Tonks choked on her wine as light dawned like an incendiary device: Lucy's friends were worried about illegal drugs. Well, that she could do something about. 'She _was_ in a war.' The Auror sighed and stood up. 'But now the people who might have gone after her family, can't.' She reached into her jacket pocket for her MLE identity card. Witches or wizards would see the real thing; Muggles would see whatever they needed to see. Whatever Julia saw made her straighten and stare at Tonks.

Tonks smiled apologetically. 'Ok?'

It seemed to be. 'Sorry Lucy.'

Lucy grappled her friend's head and smacked a kiss on her forehead. 'Thank you.'

There was a small, choked huff. 'Wrong time of the month,' muttered Julia, blushing. 'Always makes me a bit . . .'

'Right time of the month,' said Louise. 'Personally, I enjoy it.

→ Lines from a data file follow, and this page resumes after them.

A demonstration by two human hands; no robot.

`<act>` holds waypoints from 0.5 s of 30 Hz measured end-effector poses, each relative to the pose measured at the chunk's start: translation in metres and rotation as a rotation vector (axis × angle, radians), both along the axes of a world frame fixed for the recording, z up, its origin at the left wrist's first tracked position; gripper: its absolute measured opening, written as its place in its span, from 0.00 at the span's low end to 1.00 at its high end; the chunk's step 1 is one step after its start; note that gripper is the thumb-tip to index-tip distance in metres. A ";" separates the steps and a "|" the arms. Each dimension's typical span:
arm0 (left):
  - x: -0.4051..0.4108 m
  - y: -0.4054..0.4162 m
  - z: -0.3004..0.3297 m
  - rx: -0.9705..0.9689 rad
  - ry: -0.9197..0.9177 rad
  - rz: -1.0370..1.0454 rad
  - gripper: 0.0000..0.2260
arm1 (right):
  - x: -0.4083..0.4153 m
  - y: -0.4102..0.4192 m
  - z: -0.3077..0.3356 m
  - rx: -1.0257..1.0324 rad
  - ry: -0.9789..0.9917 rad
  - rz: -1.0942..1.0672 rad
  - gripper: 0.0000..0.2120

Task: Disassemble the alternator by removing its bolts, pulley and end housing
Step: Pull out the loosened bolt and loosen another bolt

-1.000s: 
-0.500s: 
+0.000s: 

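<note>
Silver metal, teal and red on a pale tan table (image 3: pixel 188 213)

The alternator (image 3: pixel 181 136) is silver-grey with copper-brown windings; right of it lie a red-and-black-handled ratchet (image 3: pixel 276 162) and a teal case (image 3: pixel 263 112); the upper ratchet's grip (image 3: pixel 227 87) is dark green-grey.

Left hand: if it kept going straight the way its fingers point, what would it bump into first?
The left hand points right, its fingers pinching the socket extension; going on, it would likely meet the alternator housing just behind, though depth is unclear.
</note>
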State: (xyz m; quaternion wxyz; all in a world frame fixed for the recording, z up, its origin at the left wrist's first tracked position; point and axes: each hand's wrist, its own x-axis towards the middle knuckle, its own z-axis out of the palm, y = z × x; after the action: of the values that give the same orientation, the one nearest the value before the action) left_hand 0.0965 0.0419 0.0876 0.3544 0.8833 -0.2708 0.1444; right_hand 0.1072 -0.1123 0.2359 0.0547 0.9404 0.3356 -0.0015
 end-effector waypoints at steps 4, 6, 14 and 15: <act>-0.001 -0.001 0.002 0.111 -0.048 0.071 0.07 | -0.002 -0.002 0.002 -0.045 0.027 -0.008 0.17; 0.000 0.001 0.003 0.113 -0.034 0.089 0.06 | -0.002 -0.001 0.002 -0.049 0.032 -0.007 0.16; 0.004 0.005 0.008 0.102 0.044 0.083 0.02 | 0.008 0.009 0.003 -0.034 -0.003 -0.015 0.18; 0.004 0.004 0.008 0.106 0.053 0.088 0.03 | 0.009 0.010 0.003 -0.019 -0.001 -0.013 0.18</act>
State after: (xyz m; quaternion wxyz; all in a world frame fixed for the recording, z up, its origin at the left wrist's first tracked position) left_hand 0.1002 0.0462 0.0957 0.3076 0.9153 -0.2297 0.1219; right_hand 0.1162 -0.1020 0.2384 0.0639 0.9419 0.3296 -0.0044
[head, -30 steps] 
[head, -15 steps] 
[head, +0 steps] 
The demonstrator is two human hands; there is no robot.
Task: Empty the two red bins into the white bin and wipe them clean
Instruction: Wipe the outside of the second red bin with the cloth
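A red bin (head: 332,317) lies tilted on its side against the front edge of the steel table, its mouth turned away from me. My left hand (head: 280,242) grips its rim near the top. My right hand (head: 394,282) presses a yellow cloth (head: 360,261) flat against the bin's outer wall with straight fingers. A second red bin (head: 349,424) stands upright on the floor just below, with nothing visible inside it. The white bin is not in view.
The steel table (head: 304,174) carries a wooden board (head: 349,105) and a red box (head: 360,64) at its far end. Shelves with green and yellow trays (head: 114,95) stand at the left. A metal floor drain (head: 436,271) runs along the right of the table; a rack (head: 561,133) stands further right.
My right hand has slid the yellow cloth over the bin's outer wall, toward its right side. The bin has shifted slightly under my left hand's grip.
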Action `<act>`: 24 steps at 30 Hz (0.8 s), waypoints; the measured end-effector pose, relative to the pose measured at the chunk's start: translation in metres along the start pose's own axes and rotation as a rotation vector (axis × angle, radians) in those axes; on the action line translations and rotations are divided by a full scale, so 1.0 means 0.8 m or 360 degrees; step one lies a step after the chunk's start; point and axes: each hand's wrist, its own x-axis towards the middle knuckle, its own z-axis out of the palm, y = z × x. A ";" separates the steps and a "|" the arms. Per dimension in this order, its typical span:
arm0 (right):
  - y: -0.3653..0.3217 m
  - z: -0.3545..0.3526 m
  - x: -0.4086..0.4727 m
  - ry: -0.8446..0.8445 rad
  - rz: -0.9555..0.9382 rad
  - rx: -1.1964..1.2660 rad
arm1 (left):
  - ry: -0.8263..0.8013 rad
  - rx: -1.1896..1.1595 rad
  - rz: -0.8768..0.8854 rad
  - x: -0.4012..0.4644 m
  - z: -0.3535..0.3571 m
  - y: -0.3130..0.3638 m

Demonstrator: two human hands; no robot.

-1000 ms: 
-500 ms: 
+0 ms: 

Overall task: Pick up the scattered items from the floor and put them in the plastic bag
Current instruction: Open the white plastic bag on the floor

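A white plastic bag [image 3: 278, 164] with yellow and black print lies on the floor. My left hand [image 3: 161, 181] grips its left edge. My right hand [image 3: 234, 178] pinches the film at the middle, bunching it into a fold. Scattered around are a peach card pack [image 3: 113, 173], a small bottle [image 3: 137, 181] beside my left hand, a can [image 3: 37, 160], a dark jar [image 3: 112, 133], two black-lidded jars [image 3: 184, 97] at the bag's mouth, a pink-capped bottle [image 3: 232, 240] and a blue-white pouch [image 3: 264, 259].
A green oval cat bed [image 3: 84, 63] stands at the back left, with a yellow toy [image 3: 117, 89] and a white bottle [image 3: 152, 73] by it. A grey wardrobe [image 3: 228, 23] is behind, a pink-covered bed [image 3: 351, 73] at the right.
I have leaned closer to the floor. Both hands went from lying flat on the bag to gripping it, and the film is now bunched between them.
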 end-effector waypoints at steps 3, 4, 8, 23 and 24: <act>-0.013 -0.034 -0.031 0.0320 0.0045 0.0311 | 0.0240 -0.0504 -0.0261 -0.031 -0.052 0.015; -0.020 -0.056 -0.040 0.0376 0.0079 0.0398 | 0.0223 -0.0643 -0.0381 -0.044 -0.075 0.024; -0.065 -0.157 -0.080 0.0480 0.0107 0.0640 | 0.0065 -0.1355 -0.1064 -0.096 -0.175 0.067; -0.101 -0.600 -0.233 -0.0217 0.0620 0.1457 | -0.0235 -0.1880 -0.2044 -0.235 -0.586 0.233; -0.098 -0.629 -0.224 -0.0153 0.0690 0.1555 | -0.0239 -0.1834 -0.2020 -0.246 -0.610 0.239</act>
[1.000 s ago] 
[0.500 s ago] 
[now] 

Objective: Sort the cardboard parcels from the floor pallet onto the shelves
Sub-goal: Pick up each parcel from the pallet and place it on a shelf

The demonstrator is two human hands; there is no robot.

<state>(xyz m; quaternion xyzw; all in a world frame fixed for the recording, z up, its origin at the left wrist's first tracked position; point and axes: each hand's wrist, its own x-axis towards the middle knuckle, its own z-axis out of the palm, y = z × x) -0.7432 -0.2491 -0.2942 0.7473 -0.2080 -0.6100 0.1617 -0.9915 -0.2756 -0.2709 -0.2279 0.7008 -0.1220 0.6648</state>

Be as bolshie as I like. Not to mention what it does to the old libido.'

'Not so old,' said Julia. 'If you don't mind.'

'Point, is' said Louise, 'men are like that all the time and because we're like that a couple of days a month, we get treated like monsters.'

'You are absolutely right, Louise,' said Lucy in careful tones. 'I absolutely couldn't agree more.' She paused for effect and then muttered 'Wouldn't dare,' into her wineglass.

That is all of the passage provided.